◆ Problem to solve
Among the entries below, extract exactly the lines that run from the one with "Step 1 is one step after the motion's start" through the one with "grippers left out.", both ends included.

Segment Start: Data records

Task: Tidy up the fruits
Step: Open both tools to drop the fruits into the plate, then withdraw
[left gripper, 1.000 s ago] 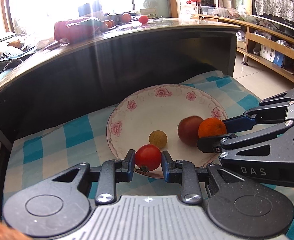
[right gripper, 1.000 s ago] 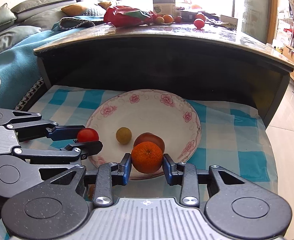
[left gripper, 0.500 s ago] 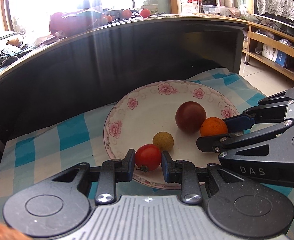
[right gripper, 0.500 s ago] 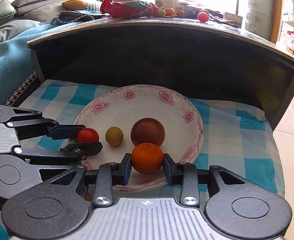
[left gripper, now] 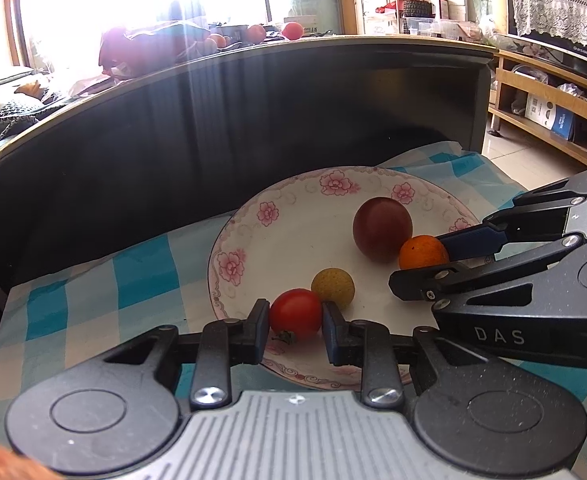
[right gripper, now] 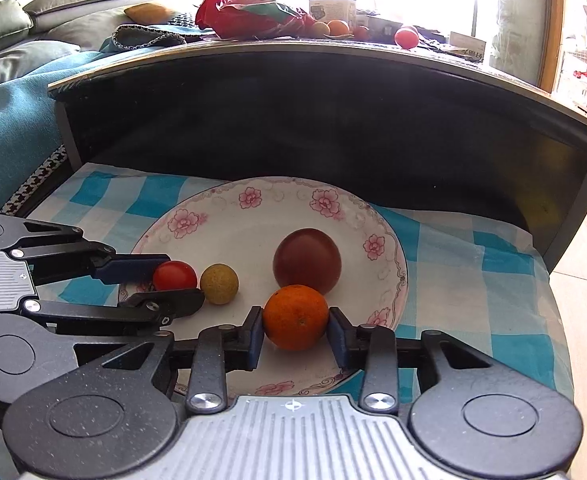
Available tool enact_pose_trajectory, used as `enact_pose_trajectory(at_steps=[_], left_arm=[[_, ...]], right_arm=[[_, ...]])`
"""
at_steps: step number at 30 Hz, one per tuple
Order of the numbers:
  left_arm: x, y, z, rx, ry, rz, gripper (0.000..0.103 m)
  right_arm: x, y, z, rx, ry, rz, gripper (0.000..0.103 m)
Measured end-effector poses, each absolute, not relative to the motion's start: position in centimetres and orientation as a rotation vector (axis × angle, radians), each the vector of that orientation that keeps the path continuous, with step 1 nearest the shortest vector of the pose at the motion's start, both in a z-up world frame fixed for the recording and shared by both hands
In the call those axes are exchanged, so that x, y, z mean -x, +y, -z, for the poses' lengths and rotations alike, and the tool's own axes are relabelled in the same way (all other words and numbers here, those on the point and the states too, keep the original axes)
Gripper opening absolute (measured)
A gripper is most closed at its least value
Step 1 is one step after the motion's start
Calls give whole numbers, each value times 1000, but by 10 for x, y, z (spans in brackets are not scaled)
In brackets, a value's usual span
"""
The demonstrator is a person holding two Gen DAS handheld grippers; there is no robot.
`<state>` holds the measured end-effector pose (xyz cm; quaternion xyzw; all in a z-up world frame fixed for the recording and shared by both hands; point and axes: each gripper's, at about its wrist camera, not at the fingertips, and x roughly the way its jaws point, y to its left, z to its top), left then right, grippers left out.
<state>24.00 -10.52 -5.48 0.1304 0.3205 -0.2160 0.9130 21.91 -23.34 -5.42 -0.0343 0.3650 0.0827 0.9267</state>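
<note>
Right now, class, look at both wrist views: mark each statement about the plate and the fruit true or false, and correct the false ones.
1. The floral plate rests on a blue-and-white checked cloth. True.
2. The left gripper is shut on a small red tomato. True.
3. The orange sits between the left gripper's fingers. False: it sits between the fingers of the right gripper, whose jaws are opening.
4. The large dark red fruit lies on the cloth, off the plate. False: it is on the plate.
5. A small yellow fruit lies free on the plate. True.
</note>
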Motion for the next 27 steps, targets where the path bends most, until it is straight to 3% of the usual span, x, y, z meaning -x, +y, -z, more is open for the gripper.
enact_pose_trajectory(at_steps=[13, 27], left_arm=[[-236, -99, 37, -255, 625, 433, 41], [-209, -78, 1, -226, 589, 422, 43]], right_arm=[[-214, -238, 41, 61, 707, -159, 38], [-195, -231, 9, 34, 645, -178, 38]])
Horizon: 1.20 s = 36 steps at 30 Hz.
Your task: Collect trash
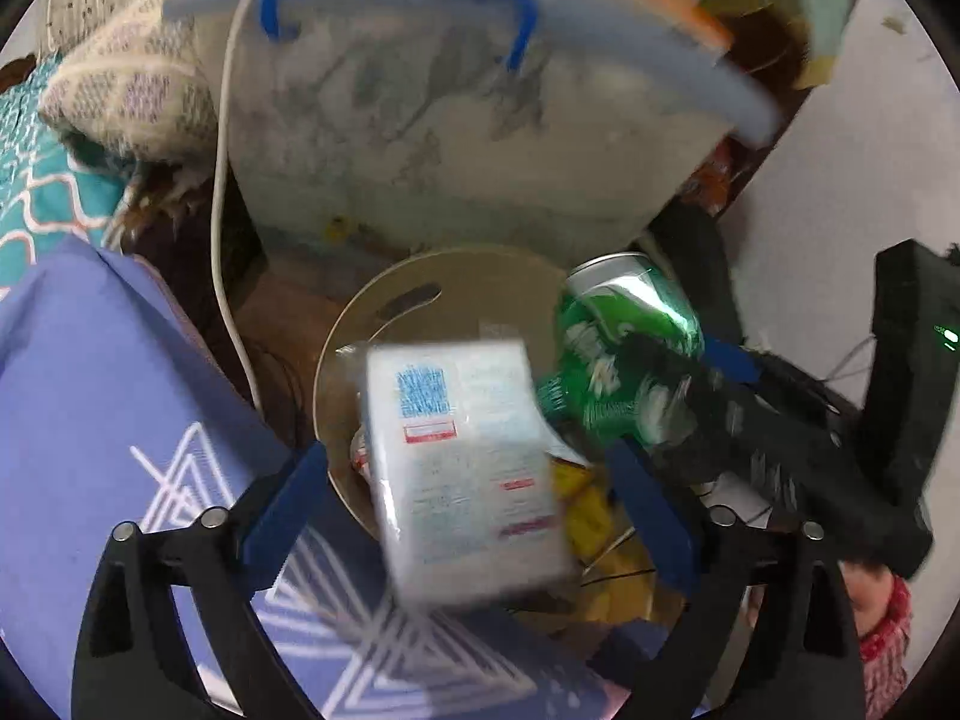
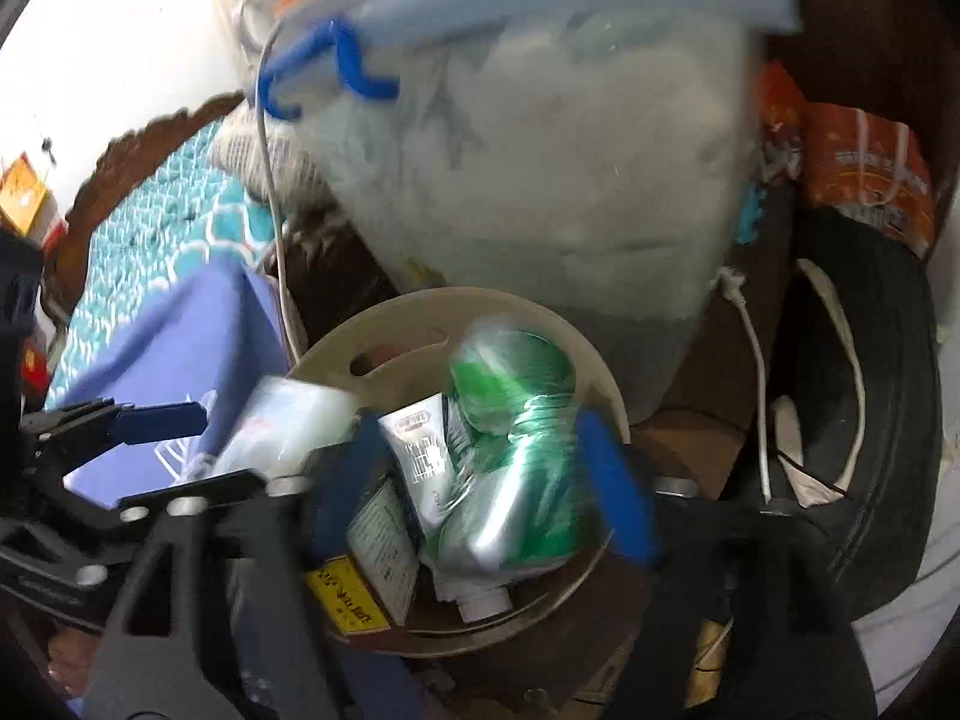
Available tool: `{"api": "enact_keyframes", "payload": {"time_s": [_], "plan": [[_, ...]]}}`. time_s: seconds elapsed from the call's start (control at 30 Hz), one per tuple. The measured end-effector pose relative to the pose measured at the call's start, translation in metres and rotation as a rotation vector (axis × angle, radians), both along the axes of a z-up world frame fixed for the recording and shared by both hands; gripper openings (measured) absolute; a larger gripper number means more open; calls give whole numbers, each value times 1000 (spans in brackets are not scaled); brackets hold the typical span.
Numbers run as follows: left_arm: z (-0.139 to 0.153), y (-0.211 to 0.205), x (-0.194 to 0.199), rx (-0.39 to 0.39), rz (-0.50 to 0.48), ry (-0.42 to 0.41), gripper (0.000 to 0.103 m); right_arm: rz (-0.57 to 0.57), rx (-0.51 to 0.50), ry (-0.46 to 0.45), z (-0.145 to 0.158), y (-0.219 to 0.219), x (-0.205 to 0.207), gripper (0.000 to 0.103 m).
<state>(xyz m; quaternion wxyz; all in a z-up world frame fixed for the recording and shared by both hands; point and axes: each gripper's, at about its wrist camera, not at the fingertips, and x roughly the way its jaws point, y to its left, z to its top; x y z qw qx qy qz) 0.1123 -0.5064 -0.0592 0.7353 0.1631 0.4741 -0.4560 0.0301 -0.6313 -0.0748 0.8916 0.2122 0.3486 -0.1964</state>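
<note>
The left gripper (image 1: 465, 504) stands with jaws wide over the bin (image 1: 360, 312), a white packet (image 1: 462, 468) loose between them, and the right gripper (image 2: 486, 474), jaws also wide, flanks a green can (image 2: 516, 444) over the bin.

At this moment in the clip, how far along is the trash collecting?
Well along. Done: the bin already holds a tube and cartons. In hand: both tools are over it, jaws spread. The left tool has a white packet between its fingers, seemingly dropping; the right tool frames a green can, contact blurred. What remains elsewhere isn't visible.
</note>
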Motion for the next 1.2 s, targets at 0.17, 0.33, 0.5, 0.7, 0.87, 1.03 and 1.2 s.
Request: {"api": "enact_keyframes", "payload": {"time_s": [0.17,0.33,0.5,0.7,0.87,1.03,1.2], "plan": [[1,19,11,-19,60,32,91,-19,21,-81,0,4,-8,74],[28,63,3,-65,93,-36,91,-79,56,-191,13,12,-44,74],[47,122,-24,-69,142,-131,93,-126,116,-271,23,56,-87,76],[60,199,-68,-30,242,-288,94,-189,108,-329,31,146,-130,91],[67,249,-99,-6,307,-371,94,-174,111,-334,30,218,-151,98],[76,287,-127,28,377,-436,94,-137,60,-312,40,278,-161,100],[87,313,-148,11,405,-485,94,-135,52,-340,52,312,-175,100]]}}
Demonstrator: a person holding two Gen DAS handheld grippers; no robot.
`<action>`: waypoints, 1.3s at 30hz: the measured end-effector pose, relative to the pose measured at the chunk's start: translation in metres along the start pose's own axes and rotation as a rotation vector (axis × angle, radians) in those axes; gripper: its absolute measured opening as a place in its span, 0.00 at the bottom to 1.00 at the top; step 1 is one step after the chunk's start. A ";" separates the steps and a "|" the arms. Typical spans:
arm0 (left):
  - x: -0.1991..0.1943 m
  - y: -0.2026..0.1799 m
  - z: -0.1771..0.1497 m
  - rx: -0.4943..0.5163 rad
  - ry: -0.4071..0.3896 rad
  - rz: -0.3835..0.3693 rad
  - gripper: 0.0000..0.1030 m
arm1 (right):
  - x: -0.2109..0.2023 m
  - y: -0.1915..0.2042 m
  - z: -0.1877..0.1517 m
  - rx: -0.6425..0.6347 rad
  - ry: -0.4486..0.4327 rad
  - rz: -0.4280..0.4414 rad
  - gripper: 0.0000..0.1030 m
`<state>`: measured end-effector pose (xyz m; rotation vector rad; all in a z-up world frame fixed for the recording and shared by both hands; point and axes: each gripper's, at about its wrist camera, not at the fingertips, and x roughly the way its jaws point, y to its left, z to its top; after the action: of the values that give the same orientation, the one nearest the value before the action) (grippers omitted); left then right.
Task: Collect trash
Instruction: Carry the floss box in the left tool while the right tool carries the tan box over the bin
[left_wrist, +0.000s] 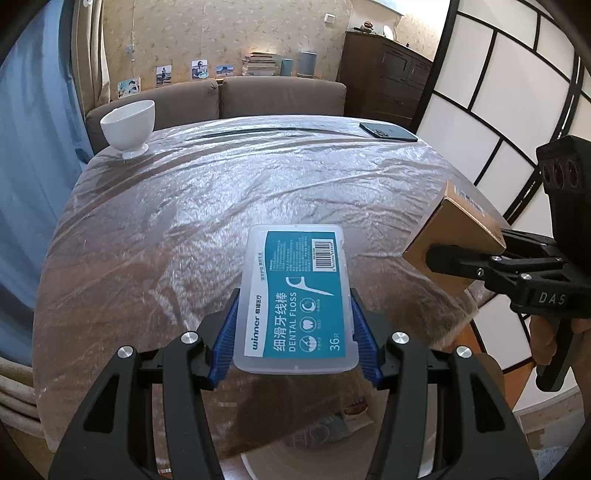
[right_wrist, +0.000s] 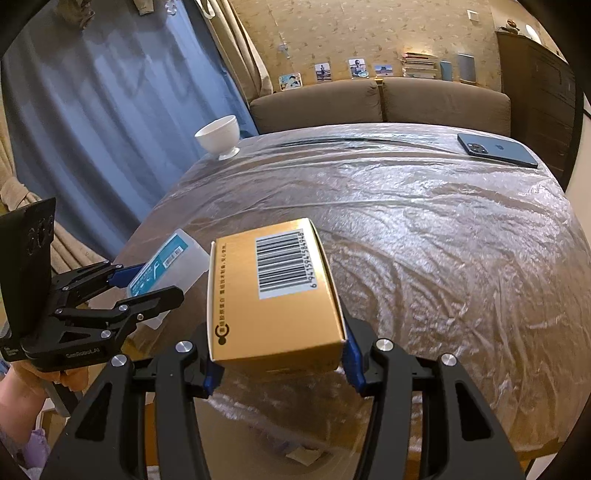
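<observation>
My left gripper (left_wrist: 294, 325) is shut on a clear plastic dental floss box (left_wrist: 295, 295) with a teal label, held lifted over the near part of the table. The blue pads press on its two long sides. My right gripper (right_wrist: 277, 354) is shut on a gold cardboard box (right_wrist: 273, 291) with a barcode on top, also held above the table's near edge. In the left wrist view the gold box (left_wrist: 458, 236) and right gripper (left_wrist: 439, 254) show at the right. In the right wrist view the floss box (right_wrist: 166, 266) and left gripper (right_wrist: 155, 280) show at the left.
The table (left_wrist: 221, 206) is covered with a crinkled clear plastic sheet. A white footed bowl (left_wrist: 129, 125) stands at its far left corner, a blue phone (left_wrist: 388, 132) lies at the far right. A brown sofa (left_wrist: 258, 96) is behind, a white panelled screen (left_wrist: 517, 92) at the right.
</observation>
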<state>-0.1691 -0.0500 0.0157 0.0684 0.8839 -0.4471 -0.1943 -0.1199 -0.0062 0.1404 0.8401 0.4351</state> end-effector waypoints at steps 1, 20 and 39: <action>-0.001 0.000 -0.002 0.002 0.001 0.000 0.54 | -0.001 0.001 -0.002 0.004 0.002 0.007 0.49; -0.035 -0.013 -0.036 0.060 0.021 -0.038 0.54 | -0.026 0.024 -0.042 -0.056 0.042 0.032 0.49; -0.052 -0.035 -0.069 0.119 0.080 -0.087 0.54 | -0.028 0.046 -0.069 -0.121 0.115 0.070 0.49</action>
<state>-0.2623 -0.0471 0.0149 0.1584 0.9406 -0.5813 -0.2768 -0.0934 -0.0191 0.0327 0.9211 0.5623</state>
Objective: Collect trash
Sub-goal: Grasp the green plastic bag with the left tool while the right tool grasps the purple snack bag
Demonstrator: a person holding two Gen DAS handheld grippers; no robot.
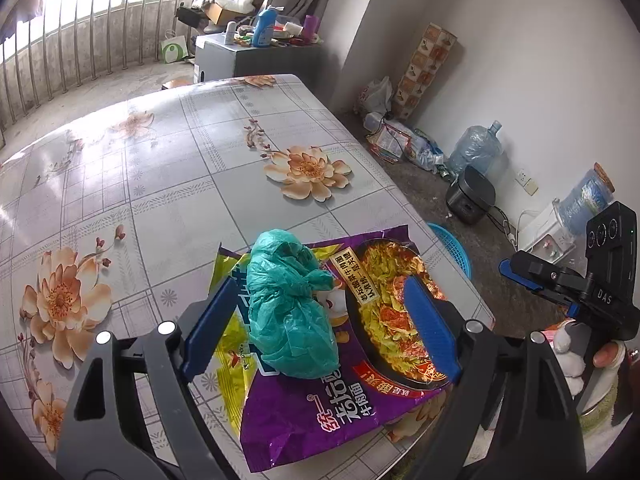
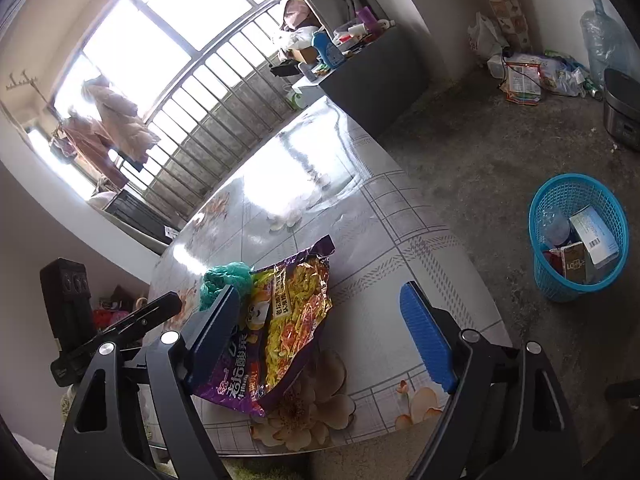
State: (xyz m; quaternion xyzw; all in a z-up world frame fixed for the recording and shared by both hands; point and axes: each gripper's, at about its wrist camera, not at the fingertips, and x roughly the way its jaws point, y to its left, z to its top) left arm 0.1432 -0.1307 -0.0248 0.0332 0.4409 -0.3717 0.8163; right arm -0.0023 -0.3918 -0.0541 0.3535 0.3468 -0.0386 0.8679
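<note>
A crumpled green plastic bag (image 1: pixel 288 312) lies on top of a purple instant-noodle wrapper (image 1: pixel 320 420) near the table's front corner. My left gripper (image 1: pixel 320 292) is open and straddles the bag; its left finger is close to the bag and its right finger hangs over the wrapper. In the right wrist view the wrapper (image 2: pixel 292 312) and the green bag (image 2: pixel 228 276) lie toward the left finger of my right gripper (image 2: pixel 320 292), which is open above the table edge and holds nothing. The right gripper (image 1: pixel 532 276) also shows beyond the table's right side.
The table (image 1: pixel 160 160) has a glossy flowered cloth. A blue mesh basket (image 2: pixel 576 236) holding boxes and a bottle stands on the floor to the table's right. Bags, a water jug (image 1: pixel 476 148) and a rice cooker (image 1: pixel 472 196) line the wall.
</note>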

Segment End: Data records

◆ Problem solution
Step 1 is one step after the motion's start
Calls give whole numbers, each value times 1000, but by 10 for x, y, z (spans in brackets are not scaled)
In brackets, a value's usual span
"""
The demonstrator is a person holding two Gen DAS handheld grippers; there is no robot.
`<state>` holds the measured end-effector pose (xyz cm; quaternion xyzw; all in a z-up world frame fixed for the recording and shared by both hands; point and axes: each gripper's, at about its wrist camera, not at the fingertips, and x roughly the way its jaws point, y to its left, z to its top), left then right, grippers left out.

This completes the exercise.